● Requirement: Restate all the data word for word and omit the pictures.

---------- Given data

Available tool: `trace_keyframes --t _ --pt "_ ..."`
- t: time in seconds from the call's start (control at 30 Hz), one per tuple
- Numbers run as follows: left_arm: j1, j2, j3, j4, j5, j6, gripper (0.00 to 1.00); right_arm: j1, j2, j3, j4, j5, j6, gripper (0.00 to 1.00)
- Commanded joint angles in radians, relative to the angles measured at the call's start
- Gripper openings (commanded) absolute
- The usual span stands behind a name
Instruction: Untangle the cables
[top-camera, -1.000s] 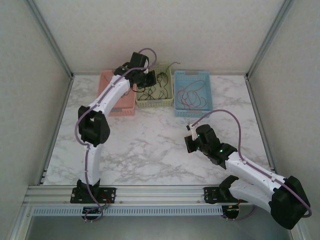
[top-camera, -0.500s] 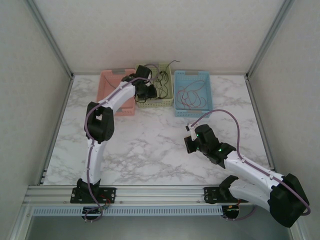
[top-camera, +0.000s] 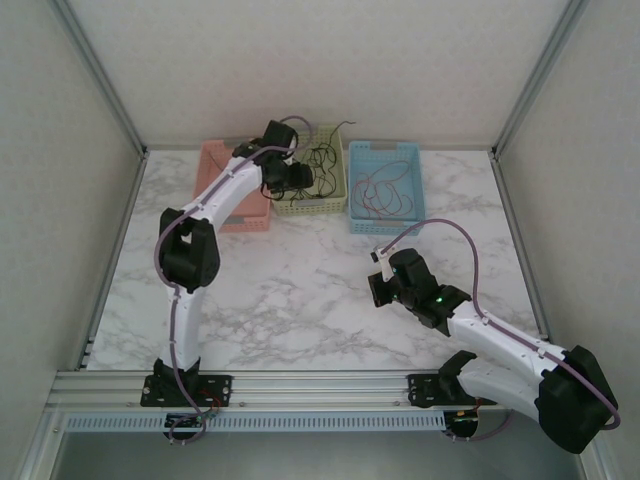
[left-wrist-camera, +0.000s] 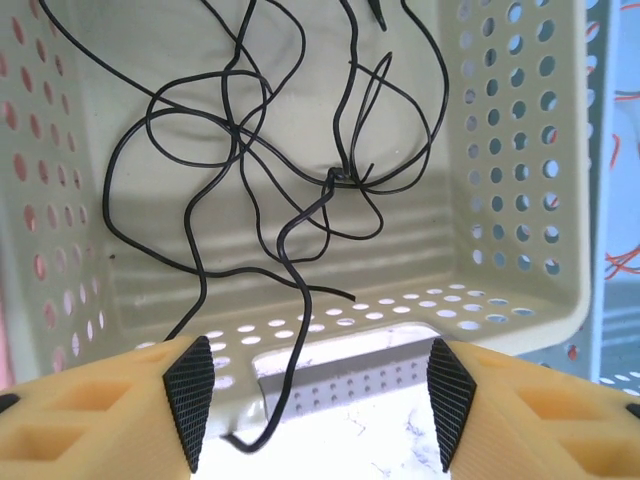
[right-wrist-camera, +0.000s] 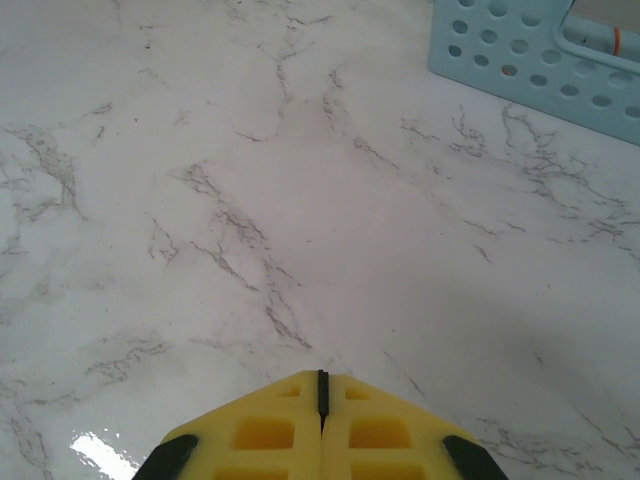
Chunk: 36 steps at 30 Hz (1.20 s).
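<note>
Left pincer (left-wrist-camera: 318, 402) spread wide, cables (left-wrist-camera: 340, 178) tangled just ahead.

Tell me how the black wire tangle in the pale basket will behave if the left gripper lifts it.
Probably floppy: the black wire tangle lies in loose curls, one strand drooping over the pale basket rim. Likely light, being so thin. Its strands cross at a knot, so the open left gripper would likely drag everything up together.

Three plastic baskets with holes: one pink basket (top-camera: 212, 165), one pale yellow-green basket (top-camera: 310, 207), one light blue basket (top-camera: 385, 224). One tangle of thin black cables (left-wrist-camera: 340, 178), too knotted to count. One bunch of thin red-orange cable (top-camera: 380, 195). Two yellow pincers: left pincer (left-wrist-camera: 318, 390), right pincer (right-wrist-camera: 322, 395).
</note>
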<state>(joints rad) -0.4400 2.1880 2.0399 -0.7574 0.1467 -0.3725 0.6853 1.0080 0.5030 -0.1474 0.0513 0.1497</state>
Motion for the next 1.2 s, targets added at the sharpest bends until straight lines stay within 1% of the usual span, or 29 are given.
trace_keyframes --t 0.0,0.13,0.2,0.27,0.47,0.53,0.6,0.67,0.7,0.77,0.83,0.87,0.9,0.93,1.0,1.03,1.1,1.17 --pt "0.009 -0.092 0.019 -0.048 -0.022 0.028 0.62 0.003 0.001 0.022 -0.007 -0.003 -0.003 0.0" --pt "0.009 -0.175 -0.027 -0.042 0.002 0.024 0.62 0.004 -0.003 0.019 -0.006 -0.002 -0.002 0.0" --pt "0.003 -0.232 -0.087 -0.016 0.014 0.018 0.62 0.004 -0.003 0.02 -0.006 -0.001 -0.002 0.0" --pt "-0.004 -0.283 -0.153 0.008 0.01 0.02 0.59 0.003 -0.001 0.02 -0.006 0.0 -0.002 0.0" --pt "-0.031 -0.333 -0.288 0.018 -0.023 0.022 0.57 0.003 0.003 0.022 -0.009 0.0 -0.002 0.0" --pt "-0.044 -0.406 -0.4 0.077 -0.013 0.001 0.57 0.003 -0.005 0.019 -0.011 0.004 0.001 0.0" --pt "-0.062 -0.514 -0.528 0.138 -0.028 -0.006 0.57 0.004 -0.017 0.013 -0.011 0.011 0.004 0.0" --pt "-0.077 -0.646 -0.664 0.181 -0.07 -0.009 0.59 0.004 -0.029 0.012 -0.016 0.02 0.007 0.0" --pt "-0.086 -0.727 -0.735 0.199 -0.101 -0.011 0.6 0.004 -0.039 0.014 -0.021 0.024 0.008 0.02" --pt "-0.098 -0.888 -0.865 0.226 -0.178 -0.026 0.64 0.003 -0.065 0.018 -0.032 0.03 0.021 0.08" --pt "-0.108 -1.075 -0.998 0.25 -0.286 -0.039 0.74 0.003 -0.12 0.022 -0.035 0.049 0.046 0.22" --pt "-0.109 -1.158 -1.051 0.26 -0.351 -0.047 0.97 0.004 -0.149 0.023 -0.034 0.072 0.057 0.3" --pt "-0.111 -1.246 -1.111 0.266 -0.446 -0.055 1.0 0.003 -0.186 0.025 -0.032 0.114 0.066 0.41" --pt "-0.111 -1.33 -1.168 0.269 -0.559 -0.069 1.0 0.003 -0.222 0.026 -0.032 0.181 0.075 0.54" --pt "-0.111 -1.445 -1.27 0.291 -0.761 -0.084 1.0 0.002 -0.28 0.024 -0.02 0.33 0.075 0.73" --pt "-0.109 -1.492 -1.325 0.325 -0.828 -0.078 1.0 0.0 -0.302 0.015 0.001 0.428 0.065 0.82" --pt "-0.11 -1.556 -1.438 0.443 -0.875 -0.033 1.0 -0.018 -0.327 0.002 0.044 0.563 0.042 0.92" --pt "-0.11 -1.592 -1.535 0.566 -0.894 0.008 1.0 -0.061 -0.33 0.002 0.059 0.61 0.025 0.93"
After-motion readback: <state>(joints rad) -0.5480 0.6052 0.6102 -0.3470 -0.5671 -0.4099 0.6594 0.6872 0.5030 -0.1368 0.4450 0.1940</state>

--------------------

● Result of this task:
Available tool: `trace_keyframes --t _ --pt "_ ..."`
- t: time in seconds from the call's start (control at 30 Hz), one per tuple
- Numbers run as follows: left_arm: j1, j2, j3, j4, j5, j6, gripper (0.00 to 1.00); right_arm: j1, j2, j3, j4, j5, j6, gripper (0.00 to 1.00)
- Commanded joint angles in radians, relative to the angles measured at the call's start
- Gripper openings (commanded) absolute
- The usual span stands behind a name
Instruction: Untangle the cables
[top-camera, -1.000s] 
[top-camera, -0.500s] 
[top-camera, +0.000s] 
[left-wrist-camera, +0.000s] 
[right-wrist-camera, +0.000s] 
Chunk: 36 steps at 30 Hz (1.20 s).
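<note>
Left pincer (left-wrist-camera: 318, 402) spread wide, cables (left-wrist-camera: 340, 178) tangled just ahead.

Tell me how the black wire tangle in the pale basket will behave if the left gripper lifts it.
Probably floppy: the black wire tangle lies in loose curls, one strand drooping over the pale basket rim. Likely light, being so thin. Its strands cross at a knot, so the open left gripper would likely drag everything up together.

Three plastic baskets with holes: one pink basket (top-camera: 212, 165), one pale yellow-green basket (top-camera: 310, 207), one light blue basket (top-camera: 385, 224). One tangle of thin black cables (left-wrist-camera: 340, 178), too knotted to count. One bunch of thin red-orange cable (top-camera: 380, 195). Two yellow pincers: left pincer (left-wrist-camera: 318, 390), right pincer (right-wrist-camera: 322, 395).
</note>
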<state>(joints rad) -0.4400 2.1880 2.0399 -0.7574 0.1467 -0.3725 0.6853 1.0080 0.5030 -0.1474 0.0513 0.1497</state>
Motion for the next 1.2 s, targets added at the sharpest bends until straight lines stay within 1% of the usual span, or 29 are given.
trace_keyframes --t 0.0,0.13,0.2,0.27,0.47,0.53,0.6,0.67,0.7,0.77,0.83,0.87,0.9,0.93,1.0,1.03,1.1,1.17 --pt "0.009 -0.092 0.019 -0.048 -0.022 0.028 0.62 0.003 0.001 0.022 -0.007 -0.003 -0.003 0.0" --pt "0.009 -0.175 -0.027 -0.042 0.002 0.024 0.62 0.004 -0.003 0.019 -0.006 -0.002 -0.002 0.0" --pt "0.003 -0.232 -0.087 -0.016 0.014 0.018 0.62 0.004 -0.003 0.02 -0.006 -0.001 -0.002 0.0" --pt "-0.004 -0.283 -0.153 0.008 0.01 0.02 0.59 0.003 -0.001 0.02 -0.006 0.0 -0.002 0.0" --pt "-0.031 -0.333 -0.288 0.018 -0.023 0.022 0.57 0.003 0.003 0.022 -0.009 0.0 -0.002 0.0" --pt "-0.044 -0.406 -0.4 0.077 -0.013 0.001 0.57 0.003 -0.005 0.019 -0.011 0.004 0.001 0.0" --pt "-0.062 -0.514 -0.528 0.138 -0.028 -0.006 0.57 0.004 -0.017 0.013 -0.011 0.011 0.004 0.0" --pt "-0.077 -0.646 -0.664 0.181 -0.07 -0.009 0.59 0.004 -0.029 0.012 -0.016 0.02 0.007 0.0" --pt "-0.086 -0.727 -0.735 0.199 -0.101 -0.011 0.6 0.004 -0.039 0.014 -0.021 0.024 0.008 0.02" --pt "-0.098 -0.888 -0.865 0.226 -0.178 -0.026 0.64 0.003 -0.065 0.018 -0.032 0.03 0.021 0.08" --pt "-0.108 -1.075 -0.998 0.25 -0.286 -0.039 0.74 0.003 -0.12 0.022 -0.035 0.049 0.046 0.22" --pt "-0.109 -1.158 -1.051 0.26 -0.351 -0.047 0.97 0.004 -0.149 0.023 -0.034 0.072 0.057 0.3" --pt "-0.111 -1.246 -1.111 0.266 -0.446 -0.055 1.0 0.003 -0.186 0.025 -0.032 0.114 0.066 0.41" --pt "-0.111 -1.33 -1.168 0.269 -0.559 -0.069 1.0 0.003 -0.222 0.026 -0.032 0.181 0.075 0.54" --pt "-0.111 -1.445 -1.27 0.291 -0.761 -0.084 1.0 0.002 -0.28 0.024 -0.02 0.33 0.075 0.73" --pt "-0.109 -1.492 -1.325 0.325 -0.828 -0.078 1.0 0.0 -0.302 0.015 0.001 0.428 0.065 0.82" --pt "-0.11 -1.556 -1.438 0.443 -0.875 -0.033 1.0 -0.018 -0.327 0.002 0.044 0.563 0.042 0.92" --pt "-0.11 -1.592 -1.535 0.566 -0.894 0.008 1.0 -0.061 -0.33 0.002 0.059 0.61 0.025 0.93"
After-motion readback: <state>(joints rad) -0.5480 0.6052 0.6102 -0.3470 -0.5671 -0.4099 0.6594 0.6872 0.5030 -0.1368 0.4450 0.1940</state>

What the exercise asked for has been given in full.